[WORK ORDER]:
Print the data exactly as written, but leave out each picture.

[GIVEN INFORMATION]:
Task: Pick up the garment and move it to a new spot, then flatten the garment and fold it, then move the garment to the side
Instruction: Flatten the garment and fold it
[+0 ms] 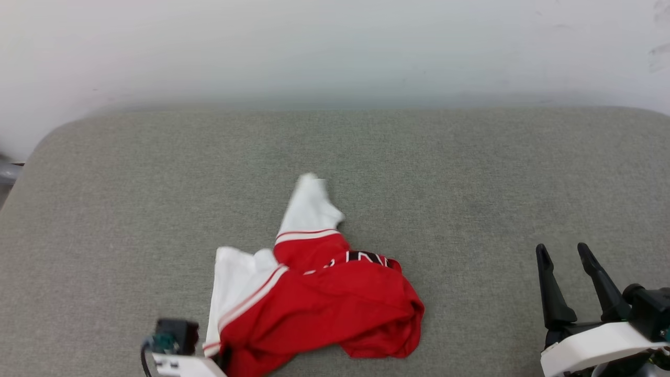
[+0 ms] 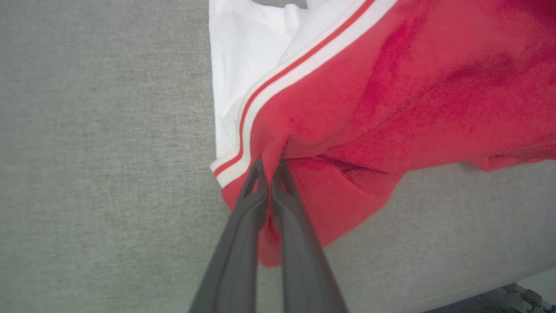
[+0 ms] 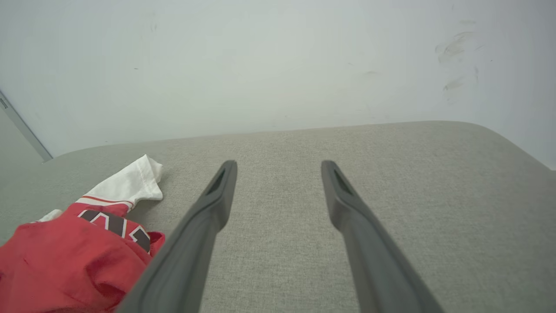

[FINISHED TASK]:
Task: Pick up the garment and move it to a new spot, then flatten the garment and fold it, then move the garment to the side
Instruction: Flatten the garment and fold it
[+0 ms] 
[+0 ms] 
[+0 ms] 

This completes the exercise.